Prompt »
Write out only the lines from the start of the entries up to and including the line with "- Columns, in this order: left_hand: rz"; please skip the pictures.

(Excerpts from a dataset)
────────

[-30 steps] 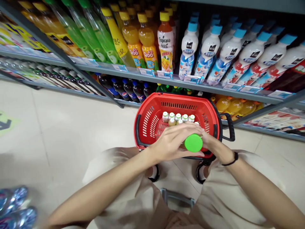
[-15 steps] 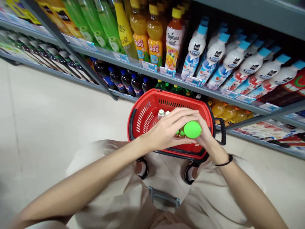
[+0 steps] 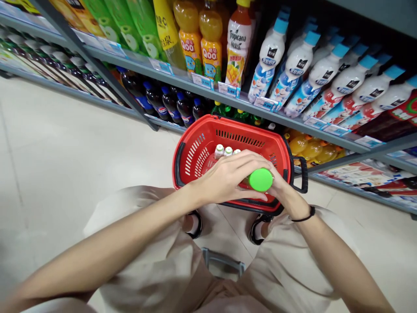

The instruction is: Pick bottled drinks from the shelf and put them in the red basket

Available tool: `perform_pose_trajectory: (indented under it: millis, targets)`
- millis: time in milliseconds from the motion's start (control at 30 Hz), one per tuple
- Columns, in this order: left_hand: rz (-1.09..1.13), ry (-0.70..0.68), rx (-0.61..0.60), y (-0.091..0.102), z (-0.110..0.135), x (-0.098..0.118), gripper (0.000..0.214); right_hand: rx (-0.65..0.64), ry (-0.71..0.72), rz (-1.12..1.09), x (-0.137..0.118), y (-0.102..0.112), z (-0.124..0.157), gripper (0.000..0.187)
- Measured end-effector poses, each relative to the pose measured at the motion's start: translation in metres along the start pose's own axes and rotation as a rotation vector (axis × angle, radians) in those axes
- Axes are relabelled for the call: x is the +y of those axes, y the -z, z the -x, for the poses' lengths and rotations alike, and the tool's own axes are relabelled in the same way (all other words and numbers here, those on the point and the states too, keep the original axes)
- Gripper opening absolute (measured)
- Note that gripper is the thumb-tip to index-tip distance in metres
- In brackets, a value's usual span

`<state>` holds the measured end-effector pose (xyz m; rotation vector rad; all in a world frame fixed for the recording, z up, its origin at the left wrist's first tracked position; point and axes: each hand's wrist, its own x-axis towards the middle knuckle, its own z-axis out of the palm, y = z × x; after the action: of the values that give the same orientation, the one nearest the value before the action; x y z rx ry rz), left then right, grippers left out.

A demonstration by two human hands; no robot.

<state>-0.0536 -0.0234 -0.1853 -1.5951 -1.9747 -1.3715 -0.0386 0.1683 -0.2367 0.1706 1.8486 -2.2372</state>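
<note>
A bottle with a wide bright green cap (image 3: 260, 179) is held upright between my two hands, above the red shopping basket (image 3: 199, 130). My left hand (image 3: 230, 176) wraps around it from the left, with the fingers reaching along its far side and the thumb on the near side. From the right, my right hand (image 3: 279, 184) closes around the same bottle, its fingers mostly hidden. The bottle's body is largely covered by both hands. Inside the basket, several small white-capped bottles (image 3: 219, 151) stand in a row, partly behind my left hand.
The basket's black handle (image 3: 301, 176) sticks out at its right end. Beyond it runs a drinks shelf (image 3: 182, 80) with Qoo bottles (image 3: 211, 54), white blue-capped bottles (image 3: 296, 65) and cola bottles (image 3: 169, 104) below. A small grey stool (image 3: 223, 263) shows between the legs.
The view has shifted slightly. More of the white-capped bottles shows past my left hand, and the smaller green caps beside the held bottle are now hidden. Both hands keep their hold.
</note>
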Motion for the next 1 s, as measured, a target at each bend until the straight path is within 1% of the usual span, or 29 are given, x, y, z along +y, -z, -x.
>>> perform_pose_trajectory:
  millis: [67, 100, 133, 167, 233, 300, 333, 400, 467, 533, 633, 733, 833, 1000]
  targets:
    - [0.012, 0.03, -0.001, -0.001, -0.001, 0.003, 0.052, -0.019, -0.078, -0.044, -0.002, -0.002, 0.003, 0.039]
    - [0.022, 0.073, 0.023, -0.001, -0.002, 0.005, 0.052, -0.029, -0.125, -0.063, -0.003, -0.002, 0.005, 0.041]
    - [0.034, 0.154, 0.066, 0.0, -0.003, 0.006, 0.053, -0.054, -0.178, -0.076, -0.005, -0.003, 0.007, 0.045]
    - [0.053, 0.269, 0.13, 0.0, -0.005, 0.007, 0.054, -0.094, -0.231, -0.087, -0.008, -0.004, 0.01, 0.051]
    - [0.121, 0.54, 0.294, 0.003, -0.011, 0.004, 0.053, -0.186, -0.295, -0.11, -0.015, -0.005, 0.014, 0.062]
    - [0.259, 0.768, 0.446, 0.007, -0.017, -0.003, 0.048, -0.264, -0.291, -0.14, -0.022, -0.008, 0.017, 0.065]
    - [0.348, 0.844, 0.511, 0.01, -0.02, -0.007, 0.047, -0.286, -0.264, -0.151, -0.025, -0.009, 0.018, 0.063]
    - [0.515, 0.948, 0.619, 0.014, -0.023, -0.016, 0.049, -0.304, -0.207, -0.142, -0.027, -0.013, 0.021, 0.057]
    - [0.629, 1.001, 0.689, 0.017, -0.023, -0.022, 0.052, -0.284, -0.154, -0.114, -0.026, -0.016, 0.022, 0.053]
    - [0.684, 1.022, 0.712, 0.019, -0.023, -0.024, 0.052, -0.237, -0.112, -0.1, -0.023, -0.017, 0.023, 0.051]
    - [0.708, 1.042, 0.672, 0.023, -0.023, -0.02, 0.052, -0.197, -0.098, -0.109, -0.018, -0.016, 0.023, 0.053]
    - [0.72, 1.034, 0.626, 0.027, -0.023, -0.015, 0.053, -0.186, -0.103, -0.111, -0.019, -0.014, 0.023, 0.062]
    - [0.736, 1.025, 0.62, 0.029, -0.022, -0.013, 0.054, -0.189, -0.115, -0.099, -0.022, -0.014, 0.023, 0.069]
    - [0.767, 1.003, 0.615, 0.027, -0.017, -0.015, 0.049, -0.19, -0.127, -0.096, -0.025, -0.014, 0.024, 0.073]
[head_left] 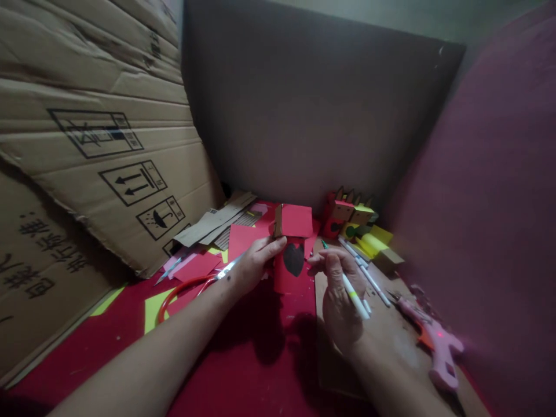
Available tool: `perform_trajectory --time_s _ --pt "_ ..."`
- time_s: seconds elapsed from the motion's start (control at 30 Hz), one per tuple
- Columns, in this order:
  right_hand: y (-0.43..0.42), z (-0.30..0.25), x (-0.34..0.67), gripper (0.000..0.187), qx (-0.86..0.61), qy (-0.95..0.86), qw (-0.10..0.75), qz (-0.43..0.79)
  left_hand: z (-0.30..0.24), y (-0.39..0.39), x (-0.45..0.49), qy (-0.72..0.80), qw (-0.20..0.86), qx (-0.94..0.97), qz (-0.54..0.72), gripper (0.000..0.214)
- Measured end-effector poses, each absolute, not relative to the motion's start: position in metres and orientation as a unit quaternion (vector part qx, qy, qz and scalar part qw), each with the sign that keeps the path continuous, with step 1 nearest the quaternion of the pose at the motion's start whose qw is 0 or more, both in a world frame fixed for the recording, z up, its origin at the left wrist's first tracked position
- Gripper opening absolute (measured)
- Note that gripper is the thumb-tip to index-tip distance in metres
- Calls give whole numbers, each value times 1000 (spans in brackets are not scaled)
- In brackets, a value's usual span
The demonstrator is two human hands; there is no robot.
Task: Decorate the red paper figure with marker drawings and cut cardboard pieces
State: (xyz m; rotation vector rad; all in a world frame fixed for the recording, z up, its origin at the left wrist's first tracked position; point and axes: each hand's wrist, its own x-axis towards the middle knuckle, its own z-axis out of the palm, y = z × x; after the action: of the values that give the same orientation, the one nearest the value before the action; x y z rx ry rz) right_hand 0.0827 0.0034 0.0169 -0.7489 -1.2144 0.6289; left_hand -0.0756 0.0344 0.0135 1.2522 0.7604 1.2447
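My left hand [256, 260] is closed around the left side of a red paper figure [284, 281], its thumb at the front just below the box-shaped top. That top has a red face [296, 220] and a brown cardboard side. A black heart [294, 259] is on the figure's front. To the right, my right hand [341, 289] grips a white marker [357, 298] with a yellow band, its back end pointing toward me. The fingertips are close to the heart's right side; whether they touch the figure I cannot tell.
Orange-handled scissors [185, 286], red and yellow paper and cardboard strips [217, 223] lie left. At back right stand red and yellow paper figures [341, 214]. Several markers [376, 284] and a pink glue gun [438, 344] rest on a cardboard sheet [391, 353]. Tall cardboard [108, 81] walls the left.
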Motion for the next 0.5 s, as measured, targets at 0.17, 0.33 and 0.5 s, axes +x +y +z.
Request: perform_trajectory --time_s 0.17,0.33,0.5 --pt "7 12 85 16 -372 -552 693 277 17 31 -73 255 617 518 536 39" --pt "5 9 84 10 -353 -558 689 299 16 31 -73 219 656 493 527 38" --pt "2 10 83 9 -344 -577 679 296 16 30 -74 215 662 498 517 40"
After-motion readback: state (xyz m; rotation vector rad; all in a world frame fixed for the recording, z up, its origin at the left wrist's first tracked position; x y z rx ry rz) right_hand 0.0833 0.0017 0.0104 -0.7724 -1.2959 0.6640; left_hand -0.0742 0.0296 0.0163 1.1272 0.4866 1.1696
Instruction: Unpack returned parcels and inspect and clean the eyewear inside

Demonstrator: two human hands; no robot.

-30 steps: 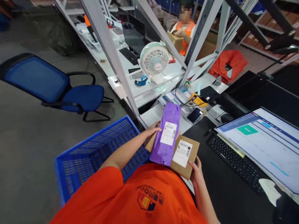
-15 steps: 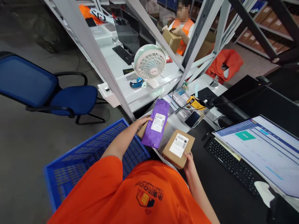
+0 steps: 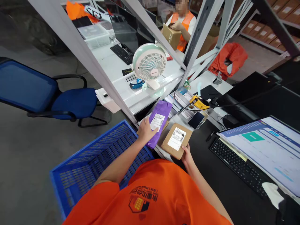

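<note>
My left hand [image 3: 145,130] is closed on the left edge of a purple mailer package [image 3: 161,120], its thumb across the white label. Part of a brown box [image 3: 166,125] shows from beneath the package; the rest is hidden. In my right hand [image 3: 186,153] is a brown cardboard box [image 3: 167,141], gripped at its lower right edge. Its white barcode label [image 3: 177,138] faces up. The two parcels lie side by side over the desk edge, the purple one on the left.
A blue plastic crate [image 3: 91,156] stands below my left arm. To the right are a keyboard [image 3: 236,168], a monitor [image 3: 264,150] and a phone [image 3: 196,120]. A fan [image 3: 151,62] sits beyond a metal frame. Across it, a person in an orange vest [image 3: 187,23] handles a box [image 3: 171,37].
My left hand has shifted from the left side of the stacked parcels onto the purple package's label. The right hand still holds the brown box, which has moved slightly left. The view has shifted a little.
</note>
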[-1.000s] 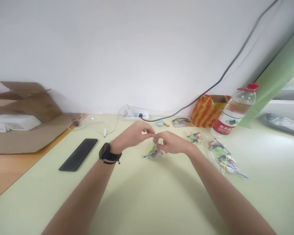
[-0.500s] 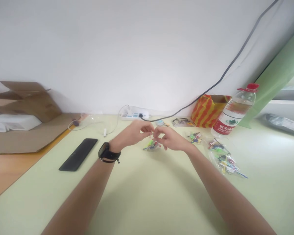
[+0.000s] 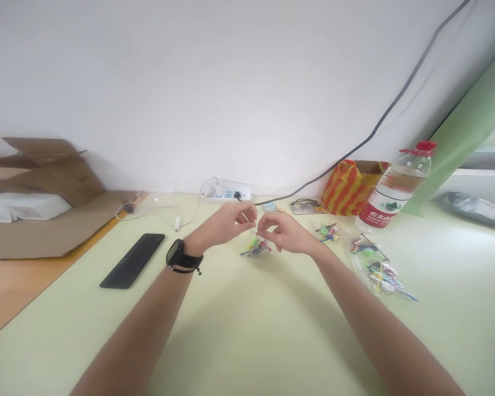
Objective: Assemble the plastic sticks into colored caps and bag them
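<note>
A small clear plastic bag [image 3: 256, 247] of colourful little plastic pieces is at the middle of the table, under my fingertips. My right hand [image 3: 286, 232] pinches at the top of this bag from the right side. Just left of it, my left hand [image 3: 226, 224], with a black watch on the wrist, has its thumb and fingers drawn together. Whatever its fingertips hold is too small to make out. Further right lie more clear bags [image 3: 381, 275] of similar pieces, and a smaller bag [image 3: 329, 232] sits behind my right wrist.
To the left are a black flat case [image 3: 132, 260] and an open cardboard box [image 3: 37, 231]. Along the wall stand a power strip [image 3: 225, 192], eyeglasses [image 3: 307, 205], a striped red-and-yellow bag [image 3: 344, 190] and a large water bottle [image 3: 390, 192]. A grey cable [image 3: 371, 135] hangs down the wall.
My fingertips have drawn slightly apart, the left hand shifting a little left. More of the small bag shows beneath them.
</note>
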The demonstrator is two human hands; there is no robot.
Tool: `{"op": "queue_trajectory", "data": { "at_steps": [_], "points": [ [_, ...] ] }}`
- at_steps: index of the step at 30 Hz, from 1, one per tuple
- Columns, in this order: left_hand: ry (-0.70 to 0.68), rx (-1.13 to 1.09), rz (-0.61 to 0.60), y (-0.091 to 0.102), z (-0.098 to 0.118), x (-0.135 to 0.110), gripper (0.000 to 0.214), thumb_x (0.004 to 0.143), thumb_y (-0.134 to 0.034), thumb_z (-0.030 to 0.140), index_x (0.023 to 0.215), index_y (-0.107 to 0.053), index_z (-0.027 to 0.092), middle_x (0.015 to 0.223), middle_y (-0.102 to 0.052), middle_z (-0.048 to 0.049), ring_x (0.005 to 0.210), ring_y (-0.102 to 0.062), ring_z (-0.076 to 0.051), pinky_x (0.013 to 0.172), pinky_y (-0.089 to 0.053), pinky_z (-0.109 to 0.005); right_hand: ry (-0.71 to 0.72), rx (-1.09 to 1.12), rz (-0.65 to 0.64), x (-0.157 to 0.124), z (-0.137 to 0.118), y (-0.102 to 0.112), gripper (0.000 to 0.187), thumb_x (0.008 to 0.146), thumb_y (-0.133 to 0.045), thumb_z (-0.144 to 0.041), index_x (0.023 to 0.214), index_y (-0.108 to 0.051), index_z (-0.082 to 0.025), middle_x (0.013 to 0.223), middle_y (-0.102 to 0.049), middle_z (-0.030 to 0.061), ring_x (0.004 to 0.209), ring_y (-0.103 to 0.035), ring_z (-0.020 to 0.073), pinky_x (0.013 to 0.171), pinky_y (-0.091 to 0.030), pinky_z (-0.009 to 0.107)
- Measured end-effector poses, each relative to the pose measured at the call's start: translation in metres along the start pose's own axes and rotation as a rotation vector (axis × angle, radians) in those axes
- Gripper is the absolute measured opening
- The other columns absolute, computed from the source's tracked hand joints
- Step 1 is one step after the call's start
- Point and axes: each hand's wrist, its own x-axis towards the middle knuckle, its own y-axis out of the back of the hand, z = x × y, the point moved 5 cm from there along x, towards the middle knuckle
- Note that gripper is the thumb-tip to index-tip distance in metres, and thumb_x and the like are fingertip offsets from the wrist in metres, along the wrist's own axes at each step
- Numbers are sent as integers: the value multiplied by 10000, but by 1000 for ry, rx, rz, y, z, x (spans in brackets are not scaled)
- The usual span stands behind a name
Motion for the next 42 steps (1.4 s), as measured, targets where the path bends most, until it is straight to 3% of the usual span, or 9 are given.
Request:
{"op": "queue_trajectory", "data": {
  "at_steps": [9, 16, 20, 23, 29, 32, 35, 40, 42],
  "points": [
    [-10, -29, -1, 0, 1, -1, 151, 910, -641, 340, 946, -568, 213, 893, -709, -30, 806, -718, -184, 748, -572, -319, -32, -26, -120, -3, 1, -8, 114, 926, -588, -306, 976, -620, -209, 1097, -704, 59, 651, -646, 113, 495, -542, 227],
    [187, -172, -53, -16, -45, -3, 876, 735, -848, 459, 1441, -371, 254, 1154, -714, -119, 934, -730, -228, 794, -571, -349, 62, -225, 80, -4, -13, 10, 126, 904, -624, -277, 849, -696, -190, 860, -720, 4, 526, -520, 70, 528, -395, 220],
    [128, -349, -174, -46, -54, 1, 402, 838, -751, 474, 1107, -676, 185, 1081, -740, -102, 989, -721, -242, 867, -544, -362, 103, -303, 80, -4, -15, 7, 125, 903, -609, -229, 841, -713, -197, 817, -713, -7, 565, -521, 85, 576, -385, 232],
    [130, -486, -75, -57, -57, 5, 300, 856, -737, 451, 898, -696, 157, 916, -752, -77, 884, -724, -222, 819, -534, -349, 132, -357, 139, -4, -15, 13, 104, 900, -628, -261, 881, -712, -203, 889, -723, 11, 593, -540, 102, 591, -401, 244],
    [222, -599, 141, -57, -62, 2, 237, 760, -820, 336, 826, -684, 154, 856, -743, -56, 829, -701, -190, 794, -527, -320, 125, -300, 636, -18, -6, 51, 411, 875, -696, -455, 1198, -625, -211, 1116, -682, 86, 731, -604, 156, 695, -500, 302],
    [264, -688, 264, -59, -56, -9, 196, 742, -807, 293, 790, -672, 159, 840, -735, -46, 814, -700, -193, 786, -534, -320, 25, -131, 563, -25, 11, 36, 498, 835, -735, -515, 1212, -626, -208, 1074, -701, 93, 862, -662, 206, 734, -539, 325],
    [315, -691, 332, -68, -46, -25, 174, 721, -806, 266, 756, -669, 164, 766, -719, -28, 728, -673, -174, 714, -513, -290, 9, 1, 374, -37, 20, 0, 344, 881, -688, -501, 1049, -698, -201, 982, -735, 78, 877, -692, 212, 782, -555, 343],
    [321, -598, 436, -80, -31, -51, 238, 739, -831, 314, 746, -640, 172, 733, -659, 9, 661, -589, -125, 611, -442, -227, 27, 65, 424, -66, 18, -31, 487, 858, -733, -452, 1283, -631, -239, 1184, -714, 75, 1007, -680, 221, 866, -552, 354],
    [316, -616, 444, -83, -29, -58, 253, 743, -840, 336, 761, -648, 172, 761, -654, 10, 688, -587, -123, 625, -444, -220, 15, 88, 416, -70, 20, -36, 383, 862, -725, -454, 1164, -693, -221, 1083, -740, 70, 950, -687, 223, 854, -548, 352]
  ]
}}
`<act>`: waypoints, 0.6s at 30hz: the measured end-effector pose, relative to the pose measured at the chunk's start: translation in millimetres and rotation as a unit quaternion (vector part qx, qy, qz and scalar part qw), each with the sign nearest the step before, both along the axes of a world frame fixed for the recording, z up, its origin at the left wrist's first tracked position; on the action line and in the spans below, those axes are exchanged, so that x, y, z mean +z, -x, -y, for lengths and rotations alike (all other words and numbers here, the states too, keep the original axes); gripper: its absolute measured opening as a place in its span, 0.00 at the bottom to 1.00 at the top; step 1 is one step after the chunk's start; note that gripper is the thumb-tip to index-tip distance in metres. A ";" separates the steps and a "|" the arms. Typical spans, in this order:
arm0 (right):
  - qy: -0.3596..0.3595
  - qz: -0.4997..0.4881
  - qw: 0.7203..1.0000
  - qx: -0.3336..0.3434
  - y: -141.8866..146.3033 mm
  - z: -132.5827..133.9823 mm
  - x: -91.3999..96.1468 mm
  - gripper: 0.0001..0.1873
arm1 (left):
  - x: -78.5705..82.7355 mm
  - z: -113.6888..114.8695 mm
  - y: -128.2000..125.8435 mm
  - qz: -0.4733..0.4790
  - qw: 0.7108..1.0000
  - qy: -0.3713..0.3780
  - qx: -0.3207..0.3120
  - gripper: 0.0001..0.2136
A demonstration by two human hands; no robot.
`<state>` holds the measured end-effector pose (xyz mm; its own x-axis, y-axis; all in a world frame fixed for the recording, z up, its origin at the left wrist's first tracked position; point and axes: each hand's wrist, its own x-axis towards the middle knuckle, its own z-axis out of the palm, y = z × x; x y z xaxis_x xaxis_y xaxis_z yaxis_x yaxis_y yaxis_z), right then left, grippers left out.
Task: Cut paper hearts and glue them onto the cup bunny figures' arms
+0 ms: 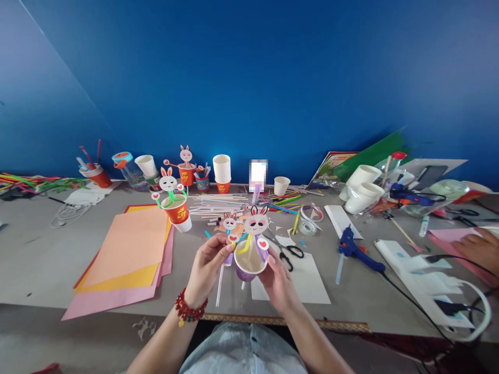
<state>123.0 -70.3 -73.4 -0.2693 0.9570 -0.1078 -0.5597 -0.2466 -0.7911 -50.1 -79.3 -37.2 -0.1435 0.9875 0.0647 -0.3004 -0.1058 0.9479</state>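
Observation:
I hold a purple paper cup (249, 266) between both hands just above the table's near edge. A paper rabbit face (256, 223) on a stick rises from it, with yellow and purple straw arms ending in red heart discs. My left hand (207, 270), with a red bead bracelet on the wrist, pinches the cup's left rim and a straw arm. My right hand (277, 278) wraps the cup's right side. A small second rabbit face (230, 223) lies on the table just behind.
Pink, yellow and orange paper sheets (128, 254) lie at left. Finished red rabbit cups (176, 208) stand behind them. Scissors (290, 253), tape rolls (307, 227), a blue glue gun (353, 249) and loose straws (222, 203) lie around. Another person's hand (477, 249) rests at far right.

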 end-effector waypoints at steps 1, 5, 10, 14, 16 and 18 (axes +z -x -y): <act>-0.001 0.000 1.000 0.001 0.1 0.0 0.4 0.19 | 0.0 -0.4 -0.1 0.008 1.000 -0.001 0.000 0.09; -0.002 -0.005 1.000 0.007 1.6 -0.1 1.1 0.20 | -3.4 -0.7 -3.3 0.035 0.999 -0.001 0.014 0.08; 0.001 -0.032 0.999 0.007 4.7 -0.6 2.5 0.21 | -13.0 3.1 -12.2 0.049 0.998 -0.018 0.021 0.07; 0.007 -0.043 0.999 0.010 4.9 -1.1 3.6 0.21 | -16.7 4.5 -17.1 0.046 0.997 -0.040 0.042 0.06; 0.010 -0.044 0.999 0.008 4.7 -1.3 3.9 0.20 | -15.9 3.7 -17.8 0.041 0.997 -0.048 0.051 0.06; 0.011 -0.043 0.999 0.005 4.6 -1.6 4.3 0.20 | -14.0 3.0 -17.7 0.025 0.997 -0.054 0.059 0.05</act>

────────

Worked solution »
[-30 steps] 
[-15 steps] 
[+0 steps] 

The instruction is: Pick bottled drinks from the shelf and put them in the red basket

Available tool: `perform_pose_trajectory: (indented under it: millis, targets)`
- millis: time in milliseconds from the motion's start (control at 30 Hz), one per tuple
- Columns, in this order: left_hand: rz (-1.09..1.13), ry (-0.70..0.68), rx (-0.61..0.60), y (-0.091..0.102), z (-0.110..0.135), x (-0.098..0.118), gripper (0.000..0.214); right_hand: rx (-0.65..0.64), ry (-0.71..0.72), rz (-1.12..1.09), x (-0.137..0.118), y (-0.102..0.112), z (-0.124..0.157), gripper (0.000..0.187)

The requested output is complete.